Second Price Auction Simulator

Object Oriented Programming with Python

This project was an implementation of creating a Bidder class that attempts to create the best bidder class in a second-price auction to show website users an advertisement. The idea of this was to utilize the multi-armed bandit problem in order to create a Bidder that balances exploration and exploitation in order to get the user’s attention as much as possible.

We will walk through the implementation by first going over the Auction class. The Auction will take inputs of users and bidders, which are lists that consists of different User and Bidder class objects, respectively. It will then initialize the variables and also keep track of the balances of each of the bidders.

class Auction:
    '''Class to represent an online second-price ad auction'''
    def __init__(self, users, bidders):
        '''Initializing users, bidders, and dictionary to store balances 
        for each bidder in the auction'''
        self.users = users
        self.bidders = bidders.copy()
        self.balances = {bidder: 0 for bidder in self.bidders}

The below code is how the Auction executes a round. It begins by choosing a random user to show all the bidders. Based on the random user_id, they will output a certain valued bid. The auction will then choose the Bidder as the one who bid the most money and will then determine what the next highest price was, which we will call winning_price. The winning_price will be the amount of money that the winning bidder will have to pay in order to show the user their ad. The Auction will then show a user an advertisement to which the user will output a boolean for whether they clicked on the ad or not. Finally, the auction will find the winning bidder, add one dollar to their balance if the user clicked on the ad, and subtract the winning_price for the round. Even if a particular Bidder did not win, it will still be notified that it did not win and will inform them what the winning_price was.
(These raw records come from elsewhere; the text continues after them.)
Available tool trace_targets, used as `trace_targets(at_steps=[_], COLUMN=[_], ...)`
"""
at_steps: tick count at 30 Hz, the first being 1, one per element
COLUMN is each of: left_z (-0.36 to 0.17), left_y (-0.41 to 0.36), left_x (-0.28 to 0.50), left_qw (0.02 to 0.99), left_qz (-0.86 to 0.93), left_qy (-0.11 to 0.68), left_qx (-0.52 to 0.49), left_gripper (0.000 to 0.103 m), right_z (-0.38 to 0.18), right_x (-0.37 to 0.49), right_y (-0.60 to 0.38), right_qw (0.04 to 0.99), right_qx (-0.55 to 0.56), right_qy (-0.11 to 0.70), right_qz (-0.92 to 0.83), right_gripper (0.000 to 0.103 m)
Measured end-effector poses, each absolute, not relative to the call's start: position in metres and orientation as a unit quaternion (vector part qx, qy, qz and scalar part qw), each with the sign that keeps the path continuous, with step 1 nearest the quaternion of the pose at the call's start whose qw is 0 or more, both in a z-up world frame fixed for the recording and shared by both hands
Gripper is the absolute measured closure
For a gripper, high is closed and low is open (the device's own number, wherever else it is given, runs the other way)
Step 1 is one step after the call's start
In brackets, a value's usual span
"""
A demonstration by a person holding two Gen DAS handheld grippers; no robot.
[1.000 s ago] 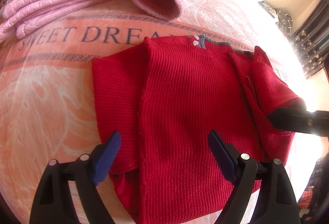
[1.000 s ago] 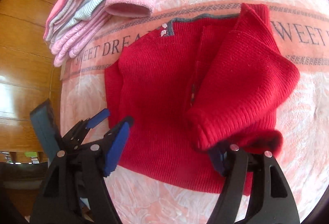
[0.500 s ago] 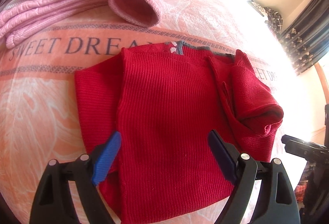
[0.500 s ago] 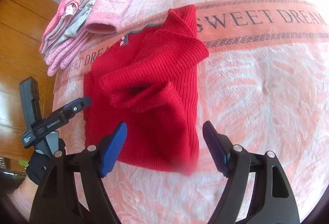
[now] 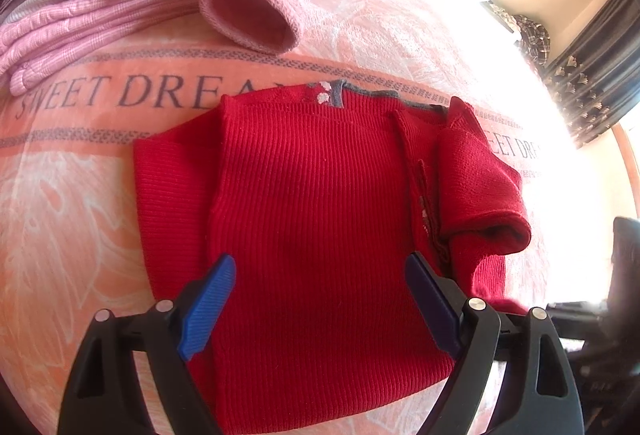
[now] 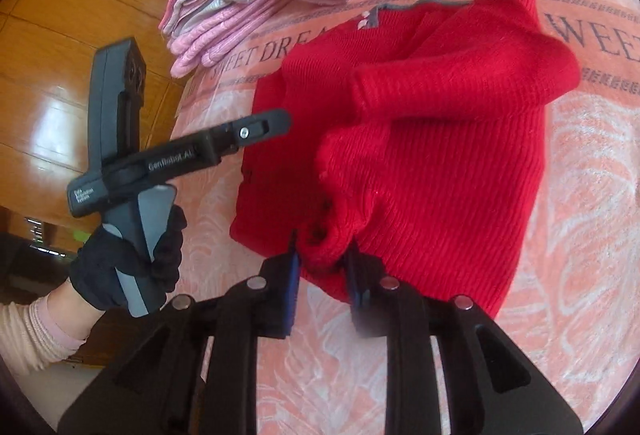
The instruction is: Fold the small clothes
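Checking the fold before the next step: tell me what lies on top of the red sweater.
A sleeve lies folded across the red sweater, its cuff pinched in the right gripper. Whatever is under the sweater is hidden.

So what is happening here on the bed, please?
A person is folding a small red sweater on a peach blanket. The right gripper is shut on the cuff of the right sleeve, which lies across the body. The left gripper hovers open over the lower part. Folded pink clothes lie behind.
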State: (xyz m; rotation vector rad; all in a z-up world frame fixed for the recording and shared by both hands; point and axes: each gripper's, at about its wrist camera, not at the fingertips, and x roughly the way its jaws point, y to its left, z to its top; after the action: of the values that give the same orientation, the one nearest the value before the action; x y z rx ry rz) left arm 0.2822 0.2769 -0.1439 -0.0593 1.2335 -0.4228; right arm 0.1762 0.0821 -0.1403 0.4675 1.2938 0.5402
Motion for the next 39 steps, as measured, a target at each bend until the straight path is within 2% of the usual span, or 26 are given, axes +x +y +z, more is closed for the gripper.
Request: trace_targets(at_steps=[1, 6, 8, 10, 15, 21, 25, 27, 29, 30, 32, 35, 37, 39], left_z=[-0.144, -0.143, -0.143, -0.144, -0.143, -0.144, -0.16, -0.168, -0.173, -0.175, -0.179, -0.181, -0.181, -0.182], left_y=[0.276, 0.276, 0.277, 0.278, 0.275, 0.249, 0.228, 0.221, 0.215, 0.213, 0.211, 0.212, 0.214, 0.217], left_x=[0.283, 0.285, 0.284, 0.283, 0.276, 0.256, 0.247, 0.242, 0.238, 0.236, 0.232, 0.227, 0.224, 0.222], left_qw=[0.795, 0.796, 0.796, 0.796, 0.793, 0.781, 0.764, 0.76, 0.756, 0.756, 0.752, 0.755, 0.756, 0.756], left_qz=[-0.196, -0.193, -0.193, -0.193, -0.198, -0.222, -0.228, -0.226, -0.227, -0.225, -0.227, -0.226, -0.226, -0.227], left_qy=[0.574, 0.573, 0.573, 0.574, 0.575, 0.582, 0.602, 0.608, 0.612, 0.614, 0.618, 0.615, 0.613, 0.613], left_qx=[-0.028, -0.026, -0.023, -0.023, -0.037, -0.042, -0.042, -0.041, -0.038, -0.035, -0.035, -0.03, -0.032, -0.038], left_gripper=[0.016, 0.016, 0.016, 0.016, 0.016, 0.016, 0.016, 0.016, 0.018, 0.019, 0.03, 0.037, 0.04, 0.04], right_z=[-0.147, -0.161, -0.15, -0.138, -0.132, -0.162, -0.175, -0.178, -0.173, -0.169, -0.155, -0.137, -0.128, -0.127], right_x=[0.175, 0.173, 0.173, 0.176, 0.198, 0.229, 0.241, 0.244, 0.245, 0.247, 0.255, 0.274, 0.288, 0.304], right_y=[0.088, 0.083, 0.066, 0.044, -0.015, -0.05, -0.052, -0.056, -0.057, -0.056, -0.049, -0.028, -0.009, 0.011], right_qw=[0.733, 0.714, 0.72, 0.727, 0.734, 0.71, 0.7, 0.7, 0.705, 0.707, 0.718, 0.721, 0.723, 0.72], right_qx=[0.213, 0.267, 0.302, 0.337, 0.403, 0.447, 0.453, 0.454, 0.452, 0.454, 0.443, 0.437, 0.424, 0.411], right_qy=[0.598, 0.602, 0.582, 0.56, 0.527, 0.535, 0.544, 0.544, 0.539, 0.534, 0.525, 0.517, 0.518, 0.526], right_qz=[0.244, 0.238, 0.229, 0.21, 0.148, 0.103, 0.094, 0.087, 0.087, 0.093, 0.111, 0.15, 0.172, 0.189], right_gripper=[0.07, 0.069, 0.054, 0.049, 0.048, 0.047, 0.056, 0.07, 0.093, 0.093, 0.095, 0.095, 0.095, 0.089])
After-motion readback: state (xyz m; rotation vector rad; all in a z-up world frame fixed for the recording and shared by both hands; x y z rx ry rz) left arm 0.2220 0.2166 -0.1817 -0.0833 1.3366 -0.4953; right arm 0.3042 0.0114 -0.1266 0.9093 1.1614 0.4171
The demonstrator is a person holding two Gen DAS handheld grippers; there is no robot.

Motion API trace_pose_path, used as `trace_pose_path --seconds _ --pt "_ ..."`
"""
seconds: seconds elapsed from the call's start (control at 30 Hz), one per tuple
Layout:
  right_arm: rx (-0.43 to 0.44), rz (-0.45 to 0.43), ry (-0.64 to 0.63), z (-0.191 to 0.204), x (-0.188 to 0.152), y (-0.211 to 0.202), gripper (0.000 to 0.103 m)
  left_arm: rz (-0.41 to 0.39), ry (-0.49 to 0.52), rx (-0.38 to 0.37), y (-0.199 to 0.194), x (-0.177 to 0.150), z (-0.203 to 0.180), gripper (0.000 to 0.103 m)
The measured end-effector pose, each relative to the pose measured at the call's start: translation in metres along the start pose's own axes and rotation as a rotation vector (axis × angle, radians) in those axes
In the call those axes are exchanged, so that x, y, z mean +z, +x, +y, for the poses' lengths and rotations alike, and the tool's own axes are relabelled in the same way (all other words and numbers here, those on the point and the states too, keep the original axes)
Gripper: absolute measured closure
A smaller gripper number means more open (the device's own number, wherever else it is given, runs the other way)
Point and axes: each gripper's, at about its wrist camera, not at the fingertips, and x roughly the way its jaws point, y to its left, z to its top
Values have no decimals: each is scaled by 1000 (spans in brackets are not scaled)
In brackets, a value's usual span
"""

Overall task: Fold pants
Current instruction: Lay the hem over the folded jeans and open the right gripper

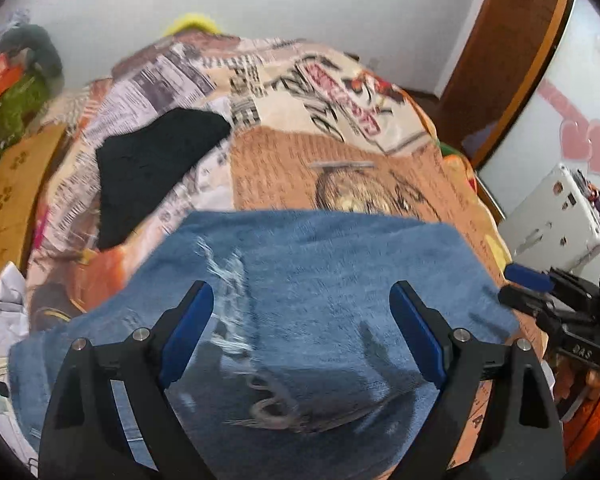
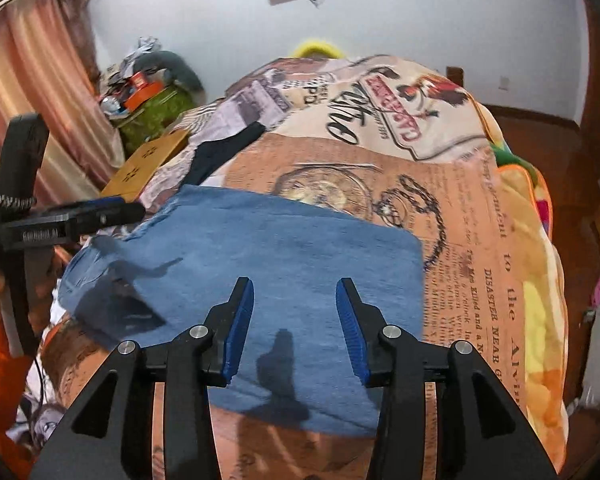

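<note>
The blue denim pants [image 1: 320,280] lie folded flat on the printed bedspread [image 1: 340,168], with frayed white rips and a metal clasp near their left part. They also show in the right wrist view [image 2: 284,256] as a neat rectangle. My left gripper [image 1: 300,328] is open and empty just above the pants. My right gripper [image 2: 294,324] is open and empty above the pants' near edge. The right gripper also shows at the right edge of the left wrist view [image 1: 528,284]. The left gripper also shows at the left of the right wrist view [image 2: 112,212].
A black garment [image 1: 152,168] lies on the bedspread beyond the pants, to the left. A wooden box [image 1: 8,204] and a clutter pile [image 2: 148,96] stand left of the bed. A white case [image 1: 556,216] and a wooden door frame [image 1: 512,52] are at the right.
</note>
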Motion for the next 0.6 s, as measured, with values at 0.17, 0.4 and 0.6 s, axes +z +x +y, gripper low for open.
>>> trace_pose_path --seconds 0.17,0.4,0.6 --pt "-12 84 49 -16 -16 23 64 105 54 31 29 -22 -9 13" --pt "-3 84 76 -18 -40 24 62 112 98 42 29 -51 -10 11" --pt "-27 84 64 -15 -44 20 61 98 90 50 22 -59 -7 11"
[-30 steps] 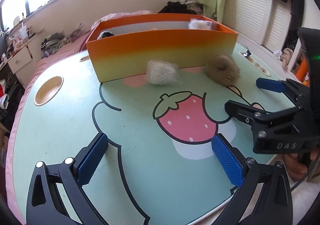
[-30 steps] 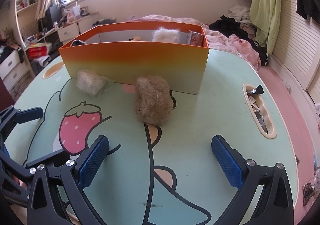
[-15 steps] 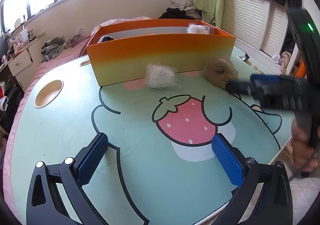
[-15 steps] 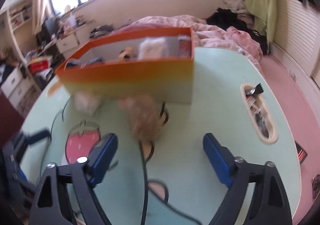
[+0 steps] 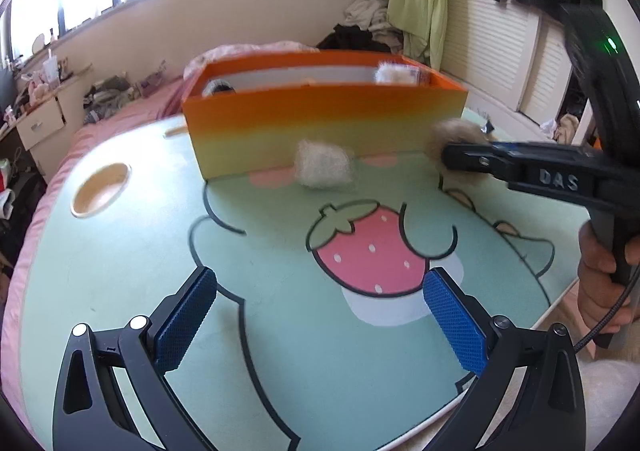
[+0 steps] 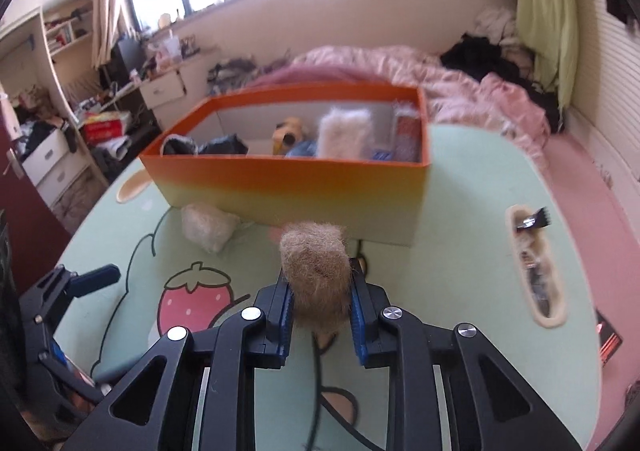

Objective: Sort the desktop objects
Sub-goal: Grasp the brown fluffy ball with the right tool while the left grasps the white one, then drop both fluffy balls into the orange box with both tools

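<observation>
A brown fluff ball (image 6: 316, 271) sits between the blue pads of my right gripper (image 6: 320, 279), whose jaws are closing and press it on both sides, just in front of the orange box (image 6: 288, 183). In the left wrist view the same ball (image 5: 456, 133) shows at the tip of the right gripper (image 5: 452, 157). A white fluff ball (image 5: 324, 169) lies on the table against the box's front wall (image 5: 320, 123). My left gripper (image 5: 320, 283) hangs open over the strawberry print, holding nothing.
The box holds several soft toys and packets. A round cup recess (image 5: 102, 193) lies at the table's left, and a long slot (image 6: 534, 271) with a small brush at its right. A hand (image 5: 600, 279) grips the right tool near the table's edge.
My right gripper went forward to the brown fluff ball, closed its wide jaws on it and rose a little. The left gripper stayed put and open.
</observation>
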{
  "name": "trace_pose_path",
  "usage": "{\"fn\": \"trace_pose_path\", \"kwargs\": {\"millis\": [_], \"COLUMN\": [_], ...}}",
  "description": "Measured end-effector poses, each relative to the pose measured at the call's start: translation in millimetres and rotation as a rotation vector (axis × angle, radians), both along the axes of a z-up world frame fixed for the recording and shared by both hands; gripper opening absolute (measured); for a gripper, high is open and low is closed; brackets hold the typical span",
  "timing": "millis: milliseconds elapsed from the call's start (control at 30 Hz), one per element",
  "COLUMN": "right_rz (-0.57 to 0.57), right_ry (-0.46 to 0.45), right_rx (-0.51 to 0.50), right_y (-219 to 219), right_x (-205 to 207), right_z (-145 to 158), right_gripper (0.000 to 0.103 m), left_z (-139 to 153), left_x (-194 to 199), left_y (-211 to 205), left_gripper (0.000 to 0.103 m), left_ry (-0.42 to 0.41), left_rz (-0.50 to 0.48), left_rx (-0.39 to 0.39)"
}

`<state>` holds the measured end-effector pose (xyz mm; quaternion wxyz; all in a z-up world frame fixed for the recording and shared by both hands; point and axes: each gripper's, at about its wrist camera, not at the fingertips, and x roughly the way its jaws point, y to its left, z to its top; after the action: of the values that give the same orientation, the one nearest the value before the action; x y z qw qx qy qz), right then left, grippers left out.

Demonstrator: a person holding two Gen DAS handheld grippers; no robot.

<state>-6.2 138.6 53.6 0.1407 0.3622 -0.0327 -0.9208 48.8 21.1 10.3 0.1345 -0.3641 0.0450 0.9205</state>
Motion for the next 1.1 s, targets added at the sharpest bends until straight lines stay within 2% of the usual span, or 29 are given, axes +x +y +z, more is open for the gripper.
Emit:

    def execute_round(self):
        '''Executes a single round of an auction, completing the following steps:
            - random user selection
            - bids from every qualified bidder in the auction
            - selection of winning bidder based on maximum bid
            - selection of actual price (second-highest bid)
            - showing ad to user and finding out whether or not they click
            - notifying winning bidder of price and user outcome and updating balance
            - notifying losing bidders of price'''
        user_id = np.random.randint(0,len(self.users)) # choose a random user_id for the Auction
        winning_indices = []
        for index,bidder in enumerate(self.bidders):
            if self.balances[bidder] < -1000: # remove bidders that have less than -1000 dollars
                del self.balances[bidder]
                del self.bidders[index]
        if len(self.balances) == 0: #end Auction if there are no more bidders remaining
            return 'All Bidders are disqualified' 
        
        # show all the bidders the user_id and request for them to bid
        bids = [bidder.bid(user_id) for index,bidder in enumerate(self.bidders)]
        max_price = max(bids) # find the highest bid

        for index,bid in enumerate(bids): # find the bidder with the highest bid
            if bid == max_price:
                winning_indices.append(index)
        
        if len(winning_indices) > 1:  # if there is more than one bidder that had the highest bid, then randomly choose one of the indices
            winning_index = np.random.choice(winning_indices)
        else:
            winning_index = winning_indices[0]
        
        if len(bids) > 1: # find the second highest bid, which is the price that the winning bidder is going to have to pay
            remaining_values = bids[:winning_index] + bids[winning_index+1:]
            winning_price = max(remaining_values)
        else:
            winning_price = max(bids)

        clicked = self.users[user_id].show_ad() # show the user the ad and determine whether they clicked on the ad or not

        for index,bidder in enumerate(self.bidders):
            if index == winning_index: # if the bidder won the round, then notify the bidder and update their balance
                bidder.notify(True,winning_price,clicked)
                self.balances[bidder] = self.balances[bidder] \
                                        + int(clicked) - winning_price # if the user clicked the ad then +1 dollar but remove the price of the second highest bid
            else:
                bidder.notify(False,winning_price,None) # if the bidder did not win, then just notify the bidder of the winning price

We now move onto the User class, now knowing how the Auction class works. Fortunately, the User class is much simpler to understand. Each User class that is created will be assigned a random probability variable that is just a value pulled from a uniform distribution from [0,1]. When the User is shown an ad in the show_ad() function, they will choose a boolean value that represents whether they will click on the ad or not, based on their __probability variable.


class User:
    '''Class to represent a user with a secret probability of clicking an ad.'''
    def __init__(self):
        '''Generating a probability between 0 and 1 from a uniform distribution'''
        self.__probability =  np.random.uniform()
    def __repr__(self):
        '''User object with secret probability'''
        return f'This user has a probability {self.__probability} of clicking on an ad'
    def __str__(self):
        '''User object with a secret likelihood of clicking on an ad'''
        return f'This user has a probability {self.__probability} of clicking on an ad'
    def show_ad(self):
        '''Returns True to represent the user clicking on an ad or False otherwise'''
        return np.random.choice([True,False],p=[self.__probability , 1 - self.__probability])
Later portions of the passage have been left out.